Friday, October 20, 2006

PERMANENT RECORDS: WHEN I GO OUT ON THE RAZZLE

Permanent Records is a year-long project. Each Friday (or thereabouts), I will post a new entry about one specific album, chosen due to its significance to myself as a fan. Though the list is numbered, a particular record's placement should not be considered a ranking. There will be 52 albums in all.

This endeavor is based on a concept started by Chris Tamarri at Crisis/Boring Change. It has since been expanded as a concept, as Neal Shaffer takes on a study of album covers over at Leftwich.

11. MARION - THIS WORLD AND BODY (1995)
Personnel: Jaime Harding, vocals & harmonica; Tony Grantham, guitar & piano; Phil Cunningham, guitar; Nick Gilbert, bass; Murad, drums & percussion
Producer: Al Clay/ Label: London Records



A lot of albums I've written about on this list aren't ones I listen to that regularly--unless you count a couple of times a year as regularly.
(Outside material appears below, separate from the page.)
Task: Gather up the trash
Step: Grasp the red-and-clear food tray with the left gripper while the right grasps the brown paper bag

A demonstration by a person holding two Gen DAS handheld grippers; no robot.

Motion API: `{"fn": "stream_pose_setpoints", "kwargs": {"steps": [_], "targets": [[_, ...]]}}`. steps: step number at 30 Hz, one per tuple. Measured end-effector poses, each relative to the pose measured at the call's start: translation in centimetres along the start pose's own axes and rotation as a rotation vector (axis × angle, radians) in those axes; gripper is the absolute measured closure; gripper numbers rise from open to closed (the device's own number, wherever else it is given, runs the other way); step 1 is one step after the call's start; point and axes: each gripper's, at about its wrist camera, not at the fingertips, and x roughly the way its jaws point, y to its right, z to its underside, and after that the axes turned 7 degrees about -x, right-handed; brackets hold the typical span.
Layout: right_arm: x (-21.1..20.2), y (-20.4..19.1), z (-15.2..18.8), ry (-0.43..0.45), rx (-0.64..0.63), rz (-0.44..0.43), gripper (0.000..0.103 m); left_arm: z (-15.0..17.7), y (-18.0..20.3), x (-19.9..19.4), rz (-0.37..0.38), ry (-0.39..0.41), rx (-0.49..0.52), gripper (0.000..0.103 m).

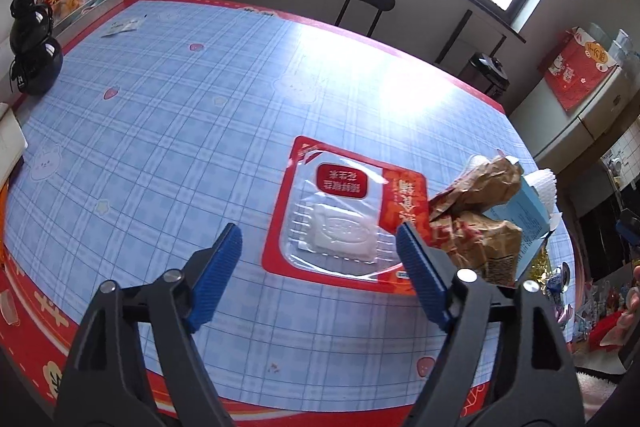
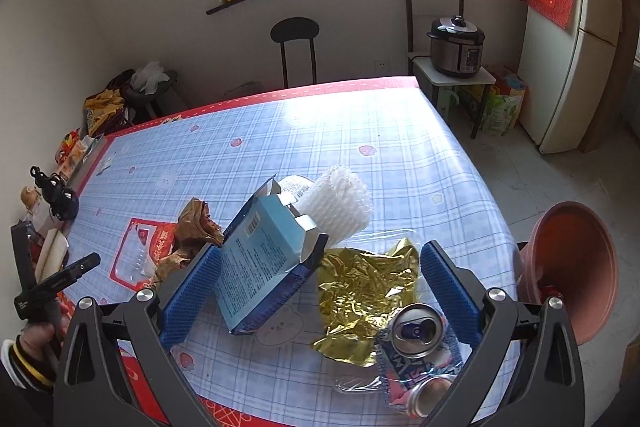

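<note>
Your left gripper point(image 1: 318, 259) is wide open and empty, with the red snack wrapper point(image 1: 344, 211) lying flat at 12 o'clock, long axis pointing away from you. The right gripper point(image 2: 320, 287) is also gaping and empty, over the blue box point(image 2: 260, 259). The wrapper's Chinese print is upside down, so I can't read it.

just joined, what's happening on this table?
A person with two handheld grippers is collecting trash off a plaid-covered table. Both are open and hold nothing. The left gripper hovers over a flat red snack wrapper. The right gripper brackets a tilted blue carton and gold foil, with crushed cans nearby. A pink bin waits at the table's right edge.
</note>
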Motion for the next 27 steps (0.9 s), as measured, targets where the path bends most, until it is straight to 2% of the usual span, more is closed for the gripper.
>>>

More likely, they have songs that from time to time will leap into my head for no apparent reason, drawing me back to listen to a track or two. Marion's debut This World and Body is a record where more than half of the songs on the disc is one of those siren moments. The machine gun riff on opening track "Fallen Through" starts it off, but then there are the handful of singles like "Sleep" and "Time" and "Toys for Boys." "Let's All Go Together" is an hymn of mass suicide, "Your Body Lies" is soft and soothing, and "My Children" is a cry in the dark, an excited expression of anxiety and escape.

Even with that in mind, This World and Body wasn't slated to show up here. I figured this close to the top 10, I'd be scrambling to get to albums I can't believe I had neglected this long (there isn't yet any Paul Weller of any kind, for instance). It just happened that I was messing around with something this week and Marion came to mind and before I knew it This World and Body was off the shelf and being played. From there, it was straight down memory lane.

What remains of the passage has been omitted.